*TASK TO CARRY OUT*. From the records that follow, copy every line in which "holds" appears.

*Extracted records*.
►
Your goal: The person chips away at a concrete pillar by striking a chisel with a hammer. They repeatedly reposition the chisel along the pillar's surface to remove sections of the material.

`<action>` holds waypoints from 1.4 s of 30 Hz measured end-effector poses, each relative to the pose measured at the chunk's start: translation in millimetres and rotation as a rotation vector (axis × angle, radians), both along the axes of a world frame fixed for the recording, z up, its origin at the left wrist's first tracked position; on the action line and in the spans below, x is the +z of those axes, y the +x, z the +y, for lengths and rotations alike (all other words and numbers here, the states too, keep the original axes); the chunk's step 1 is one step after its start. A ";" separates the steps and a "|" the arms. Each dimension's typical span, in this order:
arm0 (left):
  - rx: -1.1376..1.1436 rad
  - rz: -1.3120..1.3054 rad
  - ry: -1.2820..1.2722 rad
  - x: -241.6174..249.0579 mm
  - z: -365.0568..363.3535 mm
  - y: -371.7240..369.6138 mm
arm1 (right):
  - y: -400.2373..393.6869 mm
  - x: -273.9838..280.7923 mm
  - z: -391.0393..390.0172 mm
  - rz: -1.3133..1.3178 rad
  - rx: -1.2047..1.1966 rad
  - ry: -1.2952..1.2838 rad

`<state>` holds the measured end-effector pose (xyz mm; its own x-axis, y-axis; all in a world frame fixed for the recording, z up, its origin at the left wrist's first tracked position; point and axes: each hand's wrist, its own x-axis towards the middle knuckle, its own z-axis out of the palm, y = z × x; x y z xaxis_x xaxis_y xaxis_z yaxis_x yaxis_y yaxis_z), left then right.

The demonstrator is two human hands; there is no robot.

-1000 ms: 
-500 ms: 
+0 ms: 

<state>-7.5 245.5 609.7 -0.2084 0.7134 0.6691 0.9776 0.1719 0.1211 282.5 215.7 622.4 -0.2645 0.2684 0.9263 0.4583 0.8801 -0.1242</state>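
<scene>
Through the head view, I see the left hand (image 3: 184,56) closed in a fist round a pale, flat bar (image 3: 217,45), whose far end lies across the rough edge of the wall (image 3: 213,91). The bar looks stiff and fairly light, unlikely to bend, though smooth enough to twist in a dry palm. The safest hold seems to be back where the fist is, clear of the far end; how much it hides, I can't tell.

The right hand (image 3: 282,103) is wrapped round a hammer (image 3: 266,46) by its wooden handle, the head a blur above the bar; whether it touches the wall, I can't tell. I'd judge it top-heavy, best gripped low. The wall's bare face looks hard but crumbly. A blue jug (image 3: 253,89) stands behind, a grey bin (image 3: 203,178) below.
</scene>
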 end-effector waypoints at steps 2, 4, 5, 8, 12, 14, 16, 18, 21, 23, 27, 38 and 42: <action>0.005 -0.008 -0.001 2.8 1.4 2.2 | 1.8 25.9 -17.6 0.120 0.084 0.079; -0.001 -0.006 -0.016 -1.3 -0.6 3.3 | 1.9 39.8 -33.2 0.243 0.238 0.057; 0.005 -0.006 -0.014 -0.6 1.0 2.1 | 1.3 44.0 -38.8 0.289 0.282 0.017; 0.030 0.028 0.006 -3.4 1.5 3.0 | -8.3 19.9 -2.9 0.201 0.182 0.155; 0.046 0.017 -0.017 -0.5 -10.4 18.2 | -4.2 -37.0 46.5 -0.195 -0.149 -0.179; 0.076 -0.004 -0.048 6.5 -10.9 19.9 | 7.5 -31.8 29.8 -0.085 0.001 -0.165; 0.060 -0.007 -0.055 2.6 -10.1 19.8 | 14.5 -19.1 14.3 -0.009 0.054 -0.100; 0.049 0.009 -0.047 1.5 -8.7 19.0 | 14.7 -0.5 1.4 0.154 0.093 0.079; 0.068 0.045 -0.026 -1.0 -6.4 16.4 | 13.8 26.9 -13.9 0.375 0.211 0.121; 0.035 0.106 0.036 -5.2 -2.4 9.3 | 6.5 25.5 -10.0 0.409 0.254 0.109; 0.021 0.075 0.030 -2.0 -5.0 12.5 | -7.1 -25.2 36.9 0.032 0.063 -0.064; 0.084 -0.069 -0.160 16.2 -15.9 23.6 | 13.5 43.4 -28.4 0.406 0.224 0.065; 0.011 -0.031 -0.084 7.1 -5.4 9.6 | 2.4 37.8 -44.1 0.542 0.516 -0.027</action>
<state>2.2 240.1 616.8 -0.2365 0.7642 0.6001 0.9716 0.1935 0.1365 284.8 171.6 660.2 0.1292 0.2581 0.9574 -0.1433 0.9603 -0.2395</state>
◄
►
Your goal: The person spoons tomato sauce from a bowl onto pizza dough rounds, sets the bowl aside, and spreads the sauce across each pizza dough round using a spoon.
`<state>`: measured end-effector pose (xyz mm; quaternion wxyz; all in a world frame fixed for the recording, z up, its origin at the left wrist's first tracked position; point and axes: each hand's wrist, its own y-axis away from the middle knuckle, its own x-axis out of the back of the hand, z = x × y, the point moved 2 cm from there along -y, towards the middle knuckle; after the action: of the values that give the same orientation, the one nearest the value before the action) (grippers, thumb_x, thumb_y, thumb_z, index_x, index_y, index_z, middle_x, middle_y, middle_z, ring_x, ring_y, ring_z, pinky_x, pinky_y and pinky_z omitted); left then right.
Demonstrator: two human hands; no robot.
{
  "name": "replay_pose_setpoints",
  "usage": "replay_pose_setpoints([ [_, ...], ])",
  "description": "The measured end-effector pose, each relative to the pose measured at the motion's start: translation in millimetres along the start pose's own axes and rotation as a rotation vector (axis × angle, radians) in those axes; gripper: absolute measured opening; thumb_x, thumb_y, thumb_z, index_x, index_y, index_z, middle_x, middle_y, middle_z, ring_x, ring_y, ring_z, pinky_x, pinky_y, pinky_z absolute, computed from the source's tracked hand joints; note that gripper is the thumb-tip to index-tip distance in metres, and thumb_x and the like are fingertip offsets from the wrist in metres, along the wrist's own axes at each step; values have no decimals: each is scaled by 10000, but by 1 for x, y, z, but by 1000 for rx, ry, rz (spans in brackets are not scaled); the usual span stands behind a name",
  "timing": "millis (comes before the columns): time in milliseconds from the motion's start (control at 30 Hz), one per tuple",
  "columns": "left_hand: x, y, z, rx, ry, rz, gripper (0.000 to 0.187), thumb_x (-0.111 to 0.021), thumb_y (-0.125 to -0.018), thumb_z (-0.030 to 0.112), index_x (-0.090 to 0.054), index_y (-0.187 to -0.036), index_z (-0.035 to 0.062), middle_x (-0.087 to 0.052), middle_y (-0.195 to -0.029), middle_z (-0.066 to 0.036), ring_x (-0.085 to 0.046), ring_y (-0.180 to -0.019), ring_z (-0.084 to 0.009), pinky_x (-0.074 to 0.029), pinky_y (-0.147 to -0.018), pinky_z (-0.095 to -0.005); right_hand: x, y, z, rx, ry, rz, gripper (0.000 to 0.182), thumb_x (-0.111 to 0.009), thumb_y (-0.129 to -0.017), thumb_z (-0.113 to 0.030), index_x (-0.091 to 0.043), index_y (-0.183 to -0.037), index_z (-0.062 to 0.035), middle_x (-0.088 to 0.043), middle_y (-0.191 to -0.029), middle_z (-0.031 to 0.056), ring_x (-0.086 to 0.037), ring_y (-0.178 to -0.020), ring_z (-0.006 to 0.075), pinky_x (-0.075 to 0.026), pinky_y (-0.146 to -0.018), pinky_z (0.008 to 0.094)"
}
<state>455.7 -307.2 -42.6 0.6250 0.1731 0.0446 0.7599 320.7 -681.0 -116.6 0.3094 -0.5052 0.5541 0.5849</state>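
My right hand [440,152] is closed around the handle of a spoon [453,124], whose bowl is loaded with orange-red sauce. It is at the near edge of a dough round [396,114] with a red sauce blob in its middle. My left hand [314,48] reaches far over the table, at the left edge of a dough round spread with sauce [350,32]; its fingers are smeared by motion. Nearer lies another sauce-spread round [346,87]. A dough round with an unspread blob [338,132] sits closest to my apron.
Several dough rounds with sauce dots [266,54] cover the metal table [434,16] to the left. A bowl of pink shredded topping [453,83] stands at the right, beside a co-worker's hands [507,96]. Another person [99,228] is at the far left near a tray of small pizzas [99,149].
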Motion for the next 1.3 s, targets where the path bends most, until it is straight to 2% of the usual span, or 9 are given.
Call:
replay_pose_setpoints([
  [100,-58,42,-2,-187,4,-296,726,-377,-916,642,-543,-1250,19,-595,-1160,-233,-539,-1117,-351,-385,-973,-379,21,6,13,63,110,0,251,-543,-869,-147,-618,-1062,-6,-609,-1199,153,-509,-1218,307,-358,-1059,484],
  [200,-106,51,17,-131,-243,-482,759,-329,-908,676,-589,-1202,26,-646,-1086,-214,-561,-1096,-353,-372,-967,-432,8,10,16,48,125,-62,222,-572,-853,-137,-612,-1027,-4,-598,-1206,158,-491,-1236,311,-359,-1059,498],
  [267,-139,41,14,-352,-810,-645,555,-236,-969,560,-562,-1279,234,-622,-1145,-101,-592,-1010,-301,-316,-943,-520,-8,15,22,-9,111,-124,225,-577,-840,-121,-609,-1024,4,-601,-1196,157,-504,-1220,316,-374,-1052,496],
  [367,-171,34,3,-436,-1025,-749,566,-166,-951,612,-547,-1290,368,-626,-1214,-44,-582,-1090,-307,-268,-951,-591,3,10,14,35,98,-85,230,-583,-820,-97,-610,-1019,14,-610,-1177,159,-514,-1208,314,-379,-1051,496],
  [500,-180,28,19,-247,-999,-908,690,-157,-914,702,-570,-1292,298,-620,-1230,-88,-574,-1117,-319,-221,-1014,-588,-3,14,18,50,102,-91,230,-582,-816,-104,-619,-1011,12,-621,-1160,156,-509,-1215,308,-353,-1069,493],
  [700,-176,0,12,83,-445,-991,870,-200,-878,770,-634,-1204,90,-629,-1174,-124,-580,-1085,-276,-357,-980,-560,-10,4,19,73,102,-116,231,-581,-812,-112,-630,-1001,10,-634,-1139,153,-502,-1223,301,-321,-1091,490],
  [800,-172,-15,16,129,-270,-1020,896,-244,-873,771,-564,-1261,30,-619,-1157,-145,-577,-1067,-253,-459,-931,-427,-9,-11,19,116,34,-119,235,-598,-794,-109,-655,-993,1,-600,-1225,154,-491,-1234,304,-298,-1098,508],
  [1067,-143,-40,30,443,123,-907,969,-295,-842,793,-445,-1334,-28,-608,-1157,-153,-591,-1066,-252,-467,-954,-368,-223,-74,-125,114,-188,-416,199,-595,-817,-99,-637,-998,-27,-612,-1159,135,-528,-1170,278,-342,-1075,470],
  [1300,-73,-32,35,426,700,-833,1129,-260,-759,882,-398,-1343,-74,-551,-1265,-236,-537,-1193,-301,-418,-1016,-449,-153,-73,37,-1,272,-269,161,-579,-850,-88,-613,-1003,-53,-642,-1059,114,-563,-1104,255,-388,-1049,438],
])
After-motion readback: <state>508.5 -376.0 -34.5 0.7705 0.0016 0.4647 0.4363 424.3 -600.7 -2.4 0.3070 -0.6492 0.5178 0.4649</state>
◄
*SOLUTION TO THIS TASK*.
`<action>` holds waypoints from 1.4 s of 30 Hz measured end-effector poses, each relative to the pose measured at the chunk's start: translation in millimetres and rotation as a rotation vector (axis × angle, radians), both along the axes of a world frame fixed for the recording, z up, its origin at the left wrist's first tracked position; on the action line and in the spans below, x is the +z of those axes, y the +x, z the +y, for lengths and rotations alike (all other words and numbers here, the states too, keep the original axes); the chunk's step 1 is one step after its start. A ";" separates the steps and a "|" the arms. Each dimension's typical span, in this order:
`<state>` holds the measured end-effector pose (xyz mm; its own x-axis, y-axis; all in a world frame fixed for the recording, z up, its origin at the left wrist's first tracked position; point and axes: each hand's wrist, its own x-axis towards the middle knuckle, its own z-axis out of the palm, y = z × x; x y z xaxis_x xaxis_y xaxis_z yaxis_x yaxis_y yaxis_z), left then right.

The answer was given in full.